Danielewski’s basic plot, while intriguing, is not entirely new–Kathe Koja’s award-winning novel The Cipher (about a hole that suddenly appears in an apartment building storage closet) covers similar ground. The real appeal of House of Leaves is its structure, as Danielewski surrounds the Navidson’s story with layers of commentary, criticism and associated narratives. The tale of the Navidsons is presented as a critical nonfiction work, The Navidson Record (with footnotes), by a blind author named Zampano, whose mysterious death brings the work into the hands of Johnny Truant, who reads The Navidson Record, comments on it, and is changed by it. Many of the footnoted comments are scholarly analyses of The Navidson Record from theorists of many disciplines, providing yet another layer of interpretation to Danielewski’s main story.
The manipulation of the narrative in House of Leaves extends to the text itself. Some pages are clotted with columns of text and blue-lined text boxes, while others have only one or two words on a page. A footnote denying any comparison between the Navidson house and specific styles or examples of architecture stretches for eight pages. Some of the novel’s text is written upside down or in a spiral shape. Danielewski, whose father was a filmmaker, admits he was inspired by film to shape the typography of his book: “That had been the design from the very beginning: to use the image of text itself in a way that had been studied very carefully for a hundred years by exquisite film-makers and to increase the reader’s experience as they progress through the book”.

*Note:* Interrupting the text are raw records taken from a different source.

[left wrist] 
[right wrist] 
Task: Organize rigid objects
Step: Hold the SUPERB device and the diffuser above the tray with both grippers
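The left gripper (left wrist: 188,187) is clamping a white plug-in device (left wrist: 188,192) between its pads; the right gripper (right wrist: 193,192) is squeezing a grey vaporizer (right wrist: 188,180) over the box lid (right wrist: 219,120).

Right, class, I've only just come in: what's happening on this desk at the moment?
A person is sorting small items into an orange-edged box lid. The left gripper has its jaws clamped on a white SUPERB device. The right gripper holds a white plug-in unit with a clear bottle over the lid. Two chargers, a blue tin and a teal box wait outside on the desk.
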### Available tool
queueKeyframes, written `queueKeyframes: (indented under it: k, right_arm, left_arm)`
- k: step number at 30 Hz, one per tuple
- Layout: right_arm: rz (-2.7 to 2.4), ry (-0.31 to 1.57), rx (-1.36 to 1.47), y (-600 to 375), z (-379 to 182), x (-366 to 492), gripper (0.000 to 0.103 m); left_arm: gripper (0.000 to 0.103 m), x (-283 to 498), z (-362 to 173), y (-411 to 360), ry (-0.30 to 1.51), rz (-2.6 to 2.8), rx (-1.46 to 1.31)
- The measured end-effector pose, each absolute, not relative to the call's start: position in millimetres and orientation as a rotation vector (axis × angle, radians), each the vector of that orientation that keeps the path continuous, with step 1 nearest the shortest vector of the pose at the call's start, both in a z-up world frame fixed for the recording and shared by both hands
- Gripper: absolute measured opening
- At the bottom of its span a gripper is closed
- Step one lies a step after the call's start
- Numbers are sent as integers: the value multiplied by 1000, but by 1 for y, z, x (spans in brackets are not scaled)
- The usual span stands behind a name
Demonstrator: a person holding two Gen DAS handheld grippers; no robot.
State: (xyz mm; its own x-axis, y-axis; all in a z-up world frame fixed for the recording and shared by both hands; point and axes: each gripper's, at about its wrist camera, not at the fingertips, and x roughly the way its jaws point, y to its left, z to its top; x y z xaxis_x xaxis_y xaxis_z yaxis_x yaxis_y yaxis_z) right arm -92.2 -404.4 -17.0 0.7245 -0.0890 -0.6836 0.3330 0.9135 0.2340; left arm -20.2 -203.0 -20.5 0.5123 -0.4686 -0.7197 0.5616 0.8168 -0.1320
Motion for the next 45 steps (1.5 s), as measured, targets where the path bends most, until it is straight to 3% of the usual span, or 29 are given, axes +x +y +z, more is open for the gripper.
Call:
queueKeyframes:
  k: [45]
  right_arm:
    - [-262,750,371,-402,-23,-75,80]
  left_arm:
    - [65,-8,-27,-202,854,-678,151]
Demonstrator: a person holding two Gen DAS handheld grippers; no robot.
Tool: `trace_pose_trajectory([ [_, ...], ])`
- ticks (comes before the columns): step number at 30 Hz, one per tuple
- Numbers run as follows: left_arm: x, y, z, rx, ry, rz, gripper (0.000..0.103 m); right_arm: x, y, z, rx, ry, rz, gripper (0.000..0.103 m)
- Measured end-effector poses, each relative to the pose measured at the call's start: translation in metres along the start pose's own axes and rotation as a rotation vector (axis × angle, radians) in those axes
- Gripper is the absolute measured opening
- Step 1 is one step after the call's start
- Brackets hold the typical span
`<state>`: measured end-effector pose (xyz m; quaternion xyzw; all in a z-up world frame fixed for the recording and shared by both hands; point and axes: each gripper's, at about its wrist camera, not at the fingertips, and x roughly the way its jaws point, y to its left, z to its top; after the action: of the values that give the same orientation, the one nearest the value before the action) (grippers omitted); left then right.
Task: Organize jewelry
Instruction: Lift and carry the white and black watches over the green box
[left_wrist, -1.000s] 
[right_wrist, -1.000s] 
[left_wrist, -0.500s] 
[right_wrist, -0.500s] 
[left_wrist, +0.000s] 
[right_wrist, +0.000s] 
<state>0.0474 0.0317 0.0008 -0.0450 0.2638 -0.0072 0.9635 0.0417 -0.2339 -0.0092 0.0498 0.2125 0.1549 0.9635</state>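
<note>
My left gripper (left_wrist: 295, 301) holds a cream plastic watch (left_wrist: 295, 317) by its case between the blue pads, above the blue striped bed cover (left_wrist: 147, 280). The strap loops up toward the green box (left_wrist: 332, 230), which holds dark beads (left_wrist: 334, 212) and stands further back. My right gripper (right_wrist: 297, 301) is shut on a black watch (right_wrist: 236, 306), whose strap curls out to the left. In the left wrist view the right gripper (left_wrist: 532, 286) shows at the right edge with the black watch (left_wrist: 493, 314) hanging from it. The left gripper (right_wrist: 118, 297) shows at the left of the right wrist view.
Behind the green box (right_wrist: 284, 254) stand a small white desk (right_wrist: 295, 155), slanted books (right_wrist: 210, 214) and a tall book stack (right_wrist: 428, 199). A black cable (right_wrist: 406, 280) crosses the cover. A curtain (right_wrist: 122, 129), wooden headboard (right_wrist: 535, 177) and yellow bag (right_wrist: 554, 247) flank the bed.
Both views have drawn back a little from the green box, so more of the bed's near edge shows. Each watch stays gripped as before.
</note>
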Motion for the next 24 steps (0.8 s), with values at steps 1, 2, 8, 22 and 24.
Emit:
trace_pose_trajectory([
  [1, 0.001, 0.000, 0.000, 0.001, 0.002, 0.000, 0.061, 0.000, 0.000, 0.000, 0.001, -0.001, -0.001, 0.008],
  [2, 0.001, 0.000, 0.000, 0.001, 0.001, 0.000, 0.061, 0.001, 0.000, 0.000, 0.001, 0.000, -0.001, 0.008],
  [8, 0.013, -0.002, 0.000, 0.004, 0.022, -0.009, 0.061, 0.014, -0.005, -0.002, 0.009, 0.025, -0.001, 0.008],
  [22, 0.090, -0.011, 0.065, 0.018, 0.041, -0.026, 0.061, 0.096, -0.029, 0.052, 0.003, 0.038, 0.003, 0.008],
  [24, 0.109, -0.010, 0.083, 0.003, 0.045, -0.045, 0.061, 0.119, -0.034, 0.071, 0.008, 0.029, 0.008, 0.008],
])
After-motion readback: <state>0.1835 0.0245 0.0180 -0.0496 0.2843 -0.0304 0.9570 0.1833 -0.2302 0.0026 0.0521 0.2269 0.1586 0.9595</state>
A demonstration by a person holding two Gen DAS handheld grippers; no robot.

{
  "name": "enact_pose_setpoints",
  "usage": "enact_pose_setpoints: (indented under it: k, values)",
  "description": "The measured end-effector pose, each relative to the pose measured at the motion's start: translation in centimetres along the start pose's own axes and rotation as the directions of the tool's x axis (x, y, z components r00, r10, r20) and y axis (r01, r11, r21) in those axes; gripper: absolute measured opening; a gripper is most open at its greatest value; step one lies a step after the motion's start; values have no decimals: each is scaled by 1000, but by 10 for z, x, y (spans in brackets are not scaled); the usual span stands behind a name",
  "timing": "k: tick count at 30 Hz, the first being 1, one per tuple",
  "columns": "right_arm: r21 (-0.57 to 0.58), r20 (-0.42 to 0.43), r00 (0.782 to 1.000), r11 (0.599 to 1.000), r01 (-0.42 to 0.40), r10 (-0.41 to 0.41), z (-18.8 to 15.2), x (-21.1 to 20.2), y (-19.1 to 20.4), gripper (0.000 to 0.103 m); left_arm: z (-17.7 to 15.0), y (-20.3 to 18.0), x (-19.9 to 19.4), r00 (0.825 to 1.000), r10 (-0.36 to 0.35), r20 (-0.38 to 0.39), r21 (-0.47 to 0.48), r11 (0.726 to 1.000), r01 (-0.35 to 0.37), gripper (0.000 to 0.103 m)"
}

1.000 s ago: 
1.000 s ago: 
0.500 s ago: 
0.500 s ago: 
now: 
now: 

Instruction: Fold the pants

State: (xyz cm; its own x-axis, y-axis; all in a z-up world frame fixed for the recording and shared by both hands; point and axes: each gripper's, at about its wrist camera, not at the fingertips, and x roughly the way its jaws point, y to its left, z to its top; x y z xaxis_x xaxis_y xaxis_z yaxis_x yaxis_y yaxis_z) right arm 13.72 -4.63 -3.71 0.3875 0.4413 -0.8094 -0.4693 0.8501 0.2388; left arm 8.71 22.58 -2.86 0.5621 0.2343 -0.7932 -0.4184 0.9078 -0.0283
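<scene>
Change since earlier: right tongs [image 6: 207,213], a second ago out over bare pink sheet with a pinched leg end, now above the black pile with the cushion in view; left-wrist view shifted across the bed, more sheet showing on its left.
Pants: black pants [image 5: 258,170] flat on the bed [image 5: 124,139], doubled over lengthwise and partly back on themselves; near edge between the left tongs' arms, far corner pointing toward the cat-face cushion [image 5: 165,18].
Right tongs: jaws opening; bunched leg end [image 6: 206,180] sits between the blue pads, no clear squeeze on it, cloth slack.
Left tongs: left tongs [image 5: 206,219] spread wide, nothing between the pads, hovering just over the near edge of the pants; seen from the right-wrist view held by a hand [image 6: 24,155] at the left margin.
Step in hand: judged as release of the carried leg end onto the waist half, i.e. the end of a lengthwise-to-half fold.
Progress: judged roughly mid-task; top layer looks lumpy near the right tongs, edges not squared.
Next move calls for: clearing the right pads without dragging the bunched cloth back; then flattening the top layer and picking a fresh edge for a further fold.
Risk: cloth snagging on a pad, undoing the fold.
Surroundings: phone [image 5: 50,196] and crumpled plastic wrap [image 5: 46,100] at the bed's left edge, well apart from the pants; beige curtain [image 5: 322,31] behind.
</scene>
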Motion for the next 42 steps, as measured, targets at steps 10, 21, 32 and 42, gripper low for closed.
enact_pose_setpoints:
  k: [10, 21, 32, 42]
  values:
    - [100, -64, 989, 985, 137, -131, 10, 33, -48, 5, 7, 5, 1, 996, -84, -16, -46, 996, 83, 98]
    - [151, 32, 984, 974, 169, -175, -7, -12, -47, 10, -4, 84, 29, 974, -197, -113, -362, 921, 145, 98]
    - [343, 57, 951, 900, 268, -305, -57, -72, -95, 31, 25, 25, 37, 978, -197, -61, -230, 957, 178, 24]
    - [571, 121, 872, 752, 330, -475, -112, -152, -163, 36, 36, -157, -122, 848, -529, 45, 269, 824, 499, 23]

All of this manipulation of narrative and text presents a dilemma for the reader: how does one read this book? Do you read the main story about the Navidsons, then go back and read Johnny Truant’s story embedded in the footnotes? Do you skip the extensive (and tedious) footnotes, and only read the shorter ones? Do you use the index at the back of the book, or pay much attention to the three appendices? Danielewski has cleverly designed his novel as a puzzle, from plot (Johnny Truant finds late in the book that a rock band is using House of Leaves–Johnny’s unpublished annotation of The Navidson Record–as an inspiration), to interpretation (almost every page contains footnoted critical analysis by somebody) to the reading experience itself. Leaves manages to mimic reality and obscure it, like a science textbook torn apart and haphazardly reassembled. It confuses and delights, and does so almost wholly due to the metafictional elements Danielewski uses.